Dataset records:
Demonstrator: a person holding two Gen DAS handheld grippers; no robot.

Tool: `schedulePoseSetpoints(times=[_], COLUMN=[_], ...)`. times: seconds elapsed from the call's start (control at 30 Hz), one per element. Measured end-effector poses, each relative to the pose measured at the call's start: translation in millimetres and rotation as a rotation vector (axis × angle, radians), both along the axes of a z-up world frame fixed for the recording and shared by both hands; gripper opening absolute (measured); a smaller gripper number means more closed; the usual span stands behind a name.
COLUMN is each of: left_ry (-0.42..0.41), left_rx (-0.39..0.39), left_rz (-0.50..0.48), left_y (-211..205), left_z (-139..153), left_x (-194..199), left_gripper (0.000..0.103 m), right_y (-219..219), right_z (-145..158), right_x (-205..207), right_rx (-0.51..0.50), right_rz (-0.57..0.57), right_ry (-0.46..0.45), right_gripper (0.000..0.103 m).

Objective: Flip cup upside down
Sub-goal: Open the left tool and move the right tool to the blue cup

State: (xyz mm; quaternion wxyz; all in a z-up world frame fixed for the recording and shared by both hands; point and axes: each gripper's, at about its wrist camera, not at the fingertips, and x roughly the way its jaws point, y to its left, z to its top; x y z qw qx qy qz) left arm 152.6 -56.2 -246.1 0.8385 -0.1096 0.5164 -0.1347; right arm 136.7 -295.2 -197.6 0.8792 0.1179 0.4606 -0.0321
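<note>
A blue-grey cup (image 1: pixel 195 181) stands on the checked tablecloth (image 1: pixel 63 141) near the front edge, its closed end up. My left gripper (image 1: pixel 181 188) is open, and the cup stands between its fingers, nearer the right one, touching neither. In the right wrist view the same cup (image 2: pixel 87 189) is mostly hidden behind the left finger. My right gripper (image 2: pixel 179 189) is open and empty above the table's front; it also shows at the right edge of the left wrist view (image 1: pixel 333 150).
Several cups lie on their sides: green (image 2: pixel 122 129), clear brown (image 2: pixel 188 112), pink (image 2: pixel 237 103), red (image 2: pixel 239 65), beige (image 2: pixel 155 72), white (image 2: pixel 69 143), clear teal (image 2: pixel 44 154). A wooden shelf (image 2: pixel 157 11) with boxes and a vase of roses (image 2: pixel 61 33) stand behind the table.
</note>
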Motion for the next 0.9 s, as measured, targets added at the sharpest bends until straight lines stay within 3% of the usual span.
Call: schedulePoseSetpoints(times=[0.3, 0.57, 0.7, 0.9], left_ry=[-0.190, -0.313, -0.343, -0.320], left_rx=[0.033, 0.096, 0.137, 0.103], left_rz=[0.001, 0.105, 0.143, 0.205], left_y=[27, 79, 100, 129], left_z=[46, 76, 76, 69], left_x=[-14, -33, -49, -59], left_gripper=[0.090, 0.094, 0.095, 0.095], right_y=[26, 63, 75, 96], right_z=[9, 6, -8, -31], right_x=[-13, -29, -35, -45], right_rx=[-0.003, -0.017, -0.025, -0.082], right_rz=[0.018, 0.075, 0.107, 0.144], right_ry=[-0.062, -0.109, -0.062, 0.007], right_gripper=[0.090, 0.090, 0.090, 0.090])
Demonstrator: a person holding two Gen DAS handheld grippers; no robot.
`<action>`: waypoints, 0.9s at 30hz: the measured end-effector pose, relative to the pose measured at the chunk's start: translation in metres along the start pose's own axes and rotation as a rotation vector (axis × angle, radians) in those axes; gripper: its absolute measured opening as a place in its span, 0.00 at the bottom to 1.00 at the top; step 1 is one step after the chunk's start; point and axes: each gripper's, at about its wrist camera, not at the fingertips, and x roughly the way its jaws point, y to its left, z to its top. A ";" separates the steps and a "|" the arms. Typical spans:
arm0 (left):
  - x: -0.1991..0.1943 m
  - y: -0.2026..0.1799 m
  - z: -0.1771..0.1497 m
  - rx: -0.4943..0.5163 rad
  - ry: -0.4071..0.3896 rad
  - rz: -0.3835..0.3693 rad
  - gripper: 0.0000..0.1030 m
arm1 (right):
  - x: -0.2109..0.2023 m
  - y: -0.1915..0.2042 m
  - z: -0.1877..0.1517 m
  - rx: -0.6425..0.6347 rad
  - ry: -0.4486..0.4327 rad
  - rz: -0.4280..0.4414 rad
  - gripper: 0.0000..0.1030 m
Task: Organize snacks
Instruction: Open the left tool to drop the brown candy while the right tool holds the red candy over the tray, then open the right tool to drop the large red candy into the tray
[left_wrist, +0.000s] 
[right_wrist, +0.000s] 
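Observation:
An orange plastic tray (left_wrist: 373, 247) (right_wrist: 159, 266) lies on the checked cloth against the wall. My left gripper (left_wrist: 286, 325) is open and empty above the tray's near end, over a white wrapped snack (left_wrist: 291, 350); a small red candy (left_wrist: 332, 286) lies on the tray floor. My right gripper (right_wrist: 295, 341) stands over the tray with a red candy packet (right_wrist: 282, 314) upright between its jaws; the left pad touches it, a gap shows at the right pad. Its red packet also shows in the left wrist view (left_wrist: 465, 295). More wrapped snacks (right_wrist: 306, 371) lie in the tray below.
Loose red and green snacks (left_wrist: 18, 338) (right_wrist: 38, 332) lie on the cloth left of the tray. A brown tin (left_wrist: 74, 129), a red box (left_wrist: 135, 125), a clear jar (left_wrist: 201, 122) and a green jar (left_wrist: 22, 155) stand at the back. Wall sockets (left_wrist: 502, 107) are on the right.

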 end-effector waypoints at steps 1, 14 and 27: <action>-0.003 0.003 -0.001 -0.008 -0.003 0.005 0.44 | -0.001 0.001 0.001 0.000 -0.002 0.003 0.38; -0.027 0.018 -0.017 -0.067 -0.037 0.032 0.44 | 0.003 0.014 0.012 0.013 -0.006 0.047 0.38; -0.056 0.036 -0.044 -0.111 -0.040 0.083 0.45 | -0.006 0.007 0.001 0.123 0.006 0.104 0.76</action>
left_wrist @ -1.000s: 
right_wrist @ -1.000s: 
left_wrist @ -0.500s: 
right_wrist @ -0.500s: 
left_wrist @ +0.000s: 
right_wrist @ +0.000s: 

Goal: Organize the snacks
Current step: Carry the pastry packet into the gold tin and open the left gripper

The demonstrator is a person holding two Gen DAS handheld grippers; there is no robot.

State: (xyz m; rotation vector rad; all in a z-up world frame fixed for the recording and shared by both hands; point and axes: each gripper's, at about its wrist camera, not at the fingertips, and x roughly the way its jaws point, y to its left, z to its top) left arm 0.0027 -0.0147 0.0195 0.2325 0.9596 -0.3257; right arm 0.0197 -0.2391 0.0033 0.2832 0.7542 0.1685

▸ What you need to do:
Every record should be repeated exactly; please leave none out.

▸ Expected answer:
Demonstrator: a person holding two Gen DAS handheld grippers; no robot.

Tool: `schedulePoseSetpoints(times=[_], COLUMN=[_], ...)`. times: seconds elapsed from the call's start (control at 30 Hz), one per element. Measured end-effector poses, each relative to the pose measured at the call's start: translation in millimetres and rotation as a rotation vector (axis × angle, radians), both along the axes of a z-up world frame fixed for the recording and shared by both hands; gripper opening absolute (measured); a smaller gripper number means more closed; the usual span stands behind a name.
COLUMN is each of: left_ry (-0.42..0.41), left_rx (-0.39..0.39), left_rz (-0.50..0.48), left_y (-211..205), left_z (-139..153), left_x (-194..199), left_gripper (0.000..0.103 m), right_y (-219..219), right_z (-145..158), right_x (-205..207), right_rx (-0.51..0.50), right_rz (-0.57..0.57), right_ry (-0.46..0.45), right_gripper (0.000..0.103 m).

Objective: Flip cup upside down
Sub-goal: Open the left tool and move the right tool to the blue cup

State: (xyz mm; quaternion wxyz; all in a z-up world frame fixed for the recording and shared by both hands; point and axes: each gripper's, at about its wrist camera, not at the fingertips, and x roughly the way its jaws point, y to its left, z to its top; x y z qw qx qy qz) left arm 152.6 -56.2 -246.1 0.8385 -0.1096 0.5164 -0.1347; right arm 136.7 -295.2 -197.6 0.8792 0.1179 0.4606 -0.0321
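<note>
A blue-grey cup (image 1: pixel 195 181) stands on the checked tablecloth (image 1: pixel 63 141) near the front edge, its closed end up. My left gripper (image 1: pixel 181 188) is open, and the cup stands between its fingers, nearer the right one, touching neither. In the right wrist view the same cup (image 2: pixel 87 189) is mostly hidden behind the left finger. My right gripper (image 2: pixel 179 189) is open and empty above the table's front; it also shows at the right edge of the left wrist view (image 1: pixel 333 150).
Several cups lie on their sides: green (image 2: pixel 122 129), clear brown (image 2: pixel 188 112), pink (image 2: pixel 237 103), red (image 2: pixel 239 65), beige (image 2: pixel 155 72), white (image 2: pixel 69 143), clear teal (image 2: pixel 44 154). A wooden shelf (image 2: pixel 157 11) with boxes and a vase of roses (image 2: pixel 61 33) stand behind the table.
</note>
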Motion for the next 0.9 s, as measured, targets added at the sharpest bends until straight lines stay within 3% of the usual span.
Call: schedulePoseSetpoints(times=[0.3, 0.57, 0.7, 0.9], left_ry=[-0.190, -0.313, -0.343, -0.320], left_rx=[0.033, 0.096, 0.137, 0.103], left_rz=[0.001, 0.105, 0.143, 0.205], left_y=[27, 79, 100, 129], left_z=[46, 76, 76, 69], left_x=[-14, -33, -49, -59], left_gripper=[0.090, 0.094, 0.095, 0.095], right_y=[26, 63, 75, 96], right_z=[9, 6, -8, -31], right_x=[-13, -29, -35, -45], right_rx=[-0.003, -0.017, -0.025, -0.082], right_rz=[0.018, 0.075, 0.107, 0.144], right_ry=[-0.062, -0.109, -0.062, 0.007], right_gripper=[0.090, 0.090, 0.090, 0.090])
Demonstrator: a person holding two Gen DAS handheld grippers; no robot.
`<action>`: waypoints, 0.9s at 30hz: the measured end-effector pose, relative to the pose measured at the chunk's start: translation in metres along the start pose's own axes and rotation as a rotation vector (axis × angle, radians) in those axes; gripper: its absolute measured opening as a place in its span, 0.00 at the bottom to 1.00 at the top; step 1 is one step after the chunk's start; point and axes: each gripper's, at about its wrist camera, not at the fingertips, and x roughly the way its jaws point, y to its left, z to its top. A ";" separates the steps and a "|" the arms. Typical spans:
arm0 (left):
  - x: -0.1991..0.1943 m
  - y: -0.2026..0.1799 m
  - z: -0.1771..0.1497 m
  - rx: -0.4943..0.5163 rad
  - ry: -0.4071..0.3896 rad
  - rz: -0.3835..0.3693 rad
  - gripper: 0.0000..0.1030 m
arm1 (right):
  - x: -0.2109..0.2023 m
  - y: -0.1915..0.2042 m
  - z: -0.1877..0.1517 m
  - rx: -0.6425..0.6347 rad
  - ry: -0.4486..0.4327 rad
  - rz: -0.4280..0.4414 rad
  - gripper: 0.0000..0.1030 m
Task: Organize snacks
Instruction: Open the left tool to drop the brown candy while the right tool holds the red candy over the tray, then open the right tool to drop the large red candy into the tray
[left_wrist, +0.000s] 
[right_wrist, +0.000s] 
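Observation:
An orange plastic tray (left_wrist: 373, 247) (right_wrist: 159, 266) lies on the checked cloth against the wall. My left gripper (left_wrist: 286, 325) is open and empty above the tray's near end, over a white wrapped snack (left_wrist: 291, 350); a small red candy (left_wrist: 332, 286) lies on the tray floor. My right gripper (right_wrist: 295, 341) stands over the tray with a red candy packet (right_wrist: 282, 314) upright between its jaws; the left pad touches it, a gap shows at the right pad. Its red packet also shows in the left wrist view (left_wrist: 465, 295). More wrapped snacks (right_wrist: 306, 371) lie in the tray below.
Loose red and green snacks (left_wrist: 18, 338) (right_wrist: 38, 332) lie on the cloth left of the tray. A brown tin (left_wrist: 74, 129), a red box (left_wrist: 135, 125), a clear jar (left_wrist: 201, 122) and a green jar (left_wrist: 22, 155) stand at the back. Wall sockets (left_wrist: 502, 107) are on the right.
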
 end-effector waypoints at steps 1, 14 and 27: <action>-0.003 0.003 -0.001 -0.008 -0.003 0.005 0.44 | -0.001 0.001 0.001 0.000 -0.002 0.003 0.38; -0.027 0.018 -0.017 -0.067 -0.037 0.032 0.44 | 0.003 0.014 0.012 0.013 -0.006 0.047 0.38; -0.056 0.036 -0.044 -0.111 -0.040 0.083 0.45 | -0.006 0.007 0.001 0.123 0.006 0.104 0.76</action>
left_wrist @ -1.000s: 
right_wrist @ -1.000s: 
left_wrist @ -0.500s: 
right_wrist @ -0.500s: 
left_wrist @ +0.000s: 
right_wrist @ +0.000s: 

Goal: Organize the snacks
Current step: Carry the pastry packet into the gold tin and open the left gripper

The demonstrator is a person holding two Gen DAS handheld grippers; there is no robot.

State: (xyz m; rotation vector rad; all in a z-up world frame fixed for the recording and shared by both hands; point and axes: each gripper's, at about its wrist camera, not at the fingertips, and x roughly the way its jaws point, y to its left, z to its top) left arm 0.0027 -0.0147 0.0195 0.2325 0.9596 -0.3257; right arm 0.0197 -0.2391 0.0033 0.2832 0.7542 0.1685

No further answer is required.